Give back the whole listing below exactly.
══════════════════════════════
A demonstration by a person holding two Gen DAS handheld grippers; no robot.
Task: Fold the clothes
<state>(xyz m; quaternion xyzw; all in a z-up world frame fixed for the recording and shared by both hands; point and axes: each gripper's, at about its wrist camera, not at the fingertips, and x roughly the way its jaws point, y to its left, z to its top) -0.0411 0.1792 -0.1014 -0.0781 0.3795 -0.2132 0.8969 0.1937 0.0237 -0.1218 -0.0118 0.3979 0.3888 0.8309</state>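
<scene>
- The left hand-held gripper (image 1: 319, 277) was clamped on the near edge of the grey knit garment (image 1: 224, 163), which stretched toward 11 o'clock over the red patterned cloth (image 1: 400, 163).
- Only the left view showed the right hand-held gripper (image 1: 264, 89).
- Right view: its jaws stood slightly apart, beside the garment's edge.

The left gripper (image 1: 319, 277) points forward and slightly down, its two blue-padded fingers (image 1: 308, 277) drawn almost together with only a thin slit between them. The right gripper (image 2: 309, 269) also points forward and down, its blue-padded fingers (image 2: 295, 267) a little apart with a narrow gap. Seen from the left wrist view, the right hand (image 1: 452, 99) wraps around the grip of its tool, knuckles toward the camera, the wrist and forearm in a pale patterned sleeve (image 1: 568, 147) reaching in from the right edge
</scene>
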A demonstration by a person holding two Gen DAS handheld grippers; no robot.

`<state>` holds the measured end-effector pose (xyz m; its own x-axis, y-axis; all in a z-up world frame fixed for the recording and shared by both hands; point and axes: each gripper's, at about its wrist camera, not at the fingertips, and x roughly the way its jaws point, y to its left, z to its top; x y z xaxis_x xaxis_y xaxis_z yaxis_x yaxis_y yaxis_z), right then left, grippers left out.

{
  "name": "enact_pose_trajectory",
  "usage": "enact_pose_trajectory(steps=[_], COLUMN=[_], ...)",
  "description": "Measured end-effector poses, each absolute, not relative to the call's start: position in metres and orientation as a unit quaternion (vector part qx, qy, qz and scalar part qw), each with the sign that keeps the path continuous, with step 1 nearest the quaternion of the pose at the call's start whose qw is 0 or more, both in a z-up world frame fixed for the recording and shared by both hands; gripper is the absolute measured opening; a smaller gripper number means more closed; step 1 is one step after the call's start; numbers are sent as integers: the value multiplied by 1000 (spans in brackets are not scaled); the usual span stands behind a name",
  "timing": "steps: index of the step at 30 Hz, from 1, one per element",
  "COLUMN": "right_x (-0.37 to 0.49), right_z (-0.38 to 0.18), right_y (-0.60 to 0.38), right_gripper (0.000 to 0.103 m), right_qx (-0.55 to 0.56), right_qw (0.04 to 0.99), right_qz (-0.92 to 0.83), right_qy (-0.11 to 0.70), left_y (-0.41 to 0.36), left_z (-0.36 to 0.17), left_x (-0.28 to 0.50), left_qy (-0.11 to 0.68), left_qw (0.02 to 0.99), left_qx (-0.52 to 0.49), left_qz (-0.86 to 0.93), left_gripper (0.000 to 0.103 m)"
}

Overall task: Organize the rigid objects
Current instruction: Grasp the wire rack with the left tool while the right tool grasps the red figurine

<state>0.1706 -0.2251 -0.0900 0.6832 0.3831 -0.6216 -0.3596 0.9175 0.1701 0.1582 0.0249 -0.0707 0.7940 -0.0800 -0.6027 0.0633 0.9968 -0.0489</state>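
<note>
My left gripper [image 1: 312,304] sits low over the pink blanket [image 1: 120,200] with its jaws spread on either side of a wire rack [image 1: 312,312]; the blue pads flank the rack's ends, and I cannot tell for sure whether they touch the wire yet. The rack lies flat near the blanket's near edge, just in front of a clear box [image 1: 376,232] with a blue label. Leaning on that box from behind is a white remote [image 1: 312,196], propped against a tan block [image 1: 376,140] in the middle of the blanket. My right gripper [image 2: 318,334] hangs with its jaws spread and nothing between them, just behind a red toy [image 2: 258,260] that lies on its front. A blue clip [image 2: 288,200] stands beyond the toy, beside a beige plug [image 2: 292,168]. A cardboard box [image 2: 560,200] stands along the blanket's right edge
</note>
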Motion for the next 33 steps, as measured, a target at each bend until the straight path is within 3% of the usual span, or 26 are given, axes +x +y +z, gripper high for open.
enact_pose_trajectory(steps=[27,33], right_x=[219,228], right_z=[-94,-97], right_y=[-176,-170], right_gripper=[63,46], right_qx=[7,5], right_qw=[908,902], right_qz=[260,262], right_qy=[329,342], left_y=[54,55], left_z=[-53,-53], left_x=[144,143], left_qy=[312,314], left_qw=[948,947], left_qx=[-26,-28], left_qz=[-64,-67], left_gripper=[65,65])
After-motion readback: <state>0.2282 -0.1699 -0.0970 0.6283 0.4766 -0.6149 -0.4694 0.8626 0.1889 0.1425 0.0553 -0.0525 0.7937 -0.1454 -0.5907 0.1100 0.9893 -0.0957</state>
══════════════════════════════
▸ Answer box
A demonstration by a person holding two Gen DAS handheld grippers; no robot.
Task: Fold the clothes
<state>(xyz m; quaternion xyzw; all in a z-up world frame fixed for the recording and shared by both hands; point and axes: each gripper's, at about its wrist camera, not at the fingertips, and x roughly the way its jaws point, y to its left, z to its top) -0.0411 0.1792 -0.1014 -0.0781 0.3795 -0.2132 0.8969 0.1937 0.0237 -0.1218 -0.0118 0.3979 0.3888 0.8309</state>
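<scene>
- The left hand-held gripper (image 1: 319, 277) was clamped on the near edge of the grey knit garment (image 1: 224, 163), which stretched toward 11 o'clock over the red patterned cloth (image 1: 400, 163).
- Only the left view showed the right hand-held gripper (image 1: 264, 89).
- Right view: its jaws stood slightly apart, beside the garment's edge.

The left gripper (image 1: 319, 277) points forward and slightly down, its two blue-padded fingers (image 1: 308, 277) drawn almost together with only a thin slit between them. The right gripper (image 2: 309, 269) also points forward and down, its blue-padded fingers (image 2: 295, 267) a little apart with a narrow gap. Seen from the left wrist view, the right hand (image 1: 452, 99) wraps around the grip of its tool, knuckles toward the camera, the wrist and forearm in a pale patterned sleeve (image 1: 568, 147) reaching in from the right edge
</scene>
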A demonstration by a person holding two Gen DAS handheld grippers; no robot.

`<state>` holds the measured end-effector pose (xyz m; its own x-axis, y-axis; all in a z-up world frame fixed for the recording and shared by both hands; point and axes: each gripper's, at about its wrist camera, not at the fingertips, and x roughly the way its jaws point, y to its left, z to its top; x y z xaxis_x xaxis_y xaxis_z yaxis_x yaxis_y yaxis_z), right then left, grippers left out.

{
  "name": "enact_pose_trajectory",
  "usage": "enact_pose_trajectory(steps=[_], COLUMN=[_], ...)",
  "description": "Measured end-effector poses, each absolute, not relative to the call's start: position in metres and orientation as a unit quaternion (vector part qx, qy, qz and scalar part qw), each with the sign that keeps the path continuous, with step 1 nearest the quaternion of the pose at the call's start whose qw is 0 or more, both in a z-up world frame fixed for the recording and shared by both hands; gripper is the absolute measured opening; a smaller gripper number means more closed; step 1 is one step after the call's start; numbers are sent as integers: the value multiplied by 1000 (spans in brackets are not scaled); the usual span stands behind a name",
  "timing": "steps: index of the step at 30 Hz, from 1, one per element",
  "COLUMN": "right_x (-0.37 to 0.49), right_z (-0.38 to 0.18), right_y (-0.60 to 0.38), right_gripper (0.000 to 0.103 m), right_qx (-0.55 to 0.56), right_qw (0.04 to 0.99), right_qz (-0.92 to 0.83), right_qy (-0.11 to 0.70), left_y (-0.41 to 0.36), left_z (-0.36 to 0.17), left_x (-0.28 to 0.50), left_qy (-0.11 to 0.68), left_qw (0.02 to 0.99), left_qx (-0.52 to 0.49), left_qz (-0.86 to 0.93), left_gripper (0.000 to 0.103 m)"
}

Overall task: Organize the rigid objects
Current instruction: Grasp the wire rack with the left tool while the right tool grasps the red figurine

<state>0.1706 -0.2251 -0.0900 0.6832 0.3831 -0.6216 -0.3596 0.9175 0.1701 0.1582 0.0249 -0.0707 0.7940 -0.0800 -0.6027 0.0633 0.9968 -0.0489</state>
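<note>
My left gripper [image 1: 312,304] sits low over the pink blanket [image 1: 120,200] with its jaws spread on either side of a wire rack [image 1: 312,312]; the blue pads flank the rack's ends, and I cannot tell for sure whether they touch the wire yet. The rack lies flat near the blanket's near edge, just in front of a clear box [image 1: 376,232] with a blue label. Leaning on that box from behind is a white remote [image 1: 312,196], propped against a tan block [image 1: 376,140] in the middle of the blanket. My right gripper [image 2: 318,334] hangs with its jaws spread and nothing between them, just behind a red toy [image 2: 258,260] that lies on its front. A blue clip [image 2: 288,200] stands beyond the toy, beside a beige plug [image 2: 292,168]. A cardboard box [image 2: 560,200] stands along the blanket's right edge
</note>
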Motion for the next 33 steps, as measured, a target at each bend until the straight path is within 3% of the usual span, or 26 are given, axes +x +y +z, gripper high for open.
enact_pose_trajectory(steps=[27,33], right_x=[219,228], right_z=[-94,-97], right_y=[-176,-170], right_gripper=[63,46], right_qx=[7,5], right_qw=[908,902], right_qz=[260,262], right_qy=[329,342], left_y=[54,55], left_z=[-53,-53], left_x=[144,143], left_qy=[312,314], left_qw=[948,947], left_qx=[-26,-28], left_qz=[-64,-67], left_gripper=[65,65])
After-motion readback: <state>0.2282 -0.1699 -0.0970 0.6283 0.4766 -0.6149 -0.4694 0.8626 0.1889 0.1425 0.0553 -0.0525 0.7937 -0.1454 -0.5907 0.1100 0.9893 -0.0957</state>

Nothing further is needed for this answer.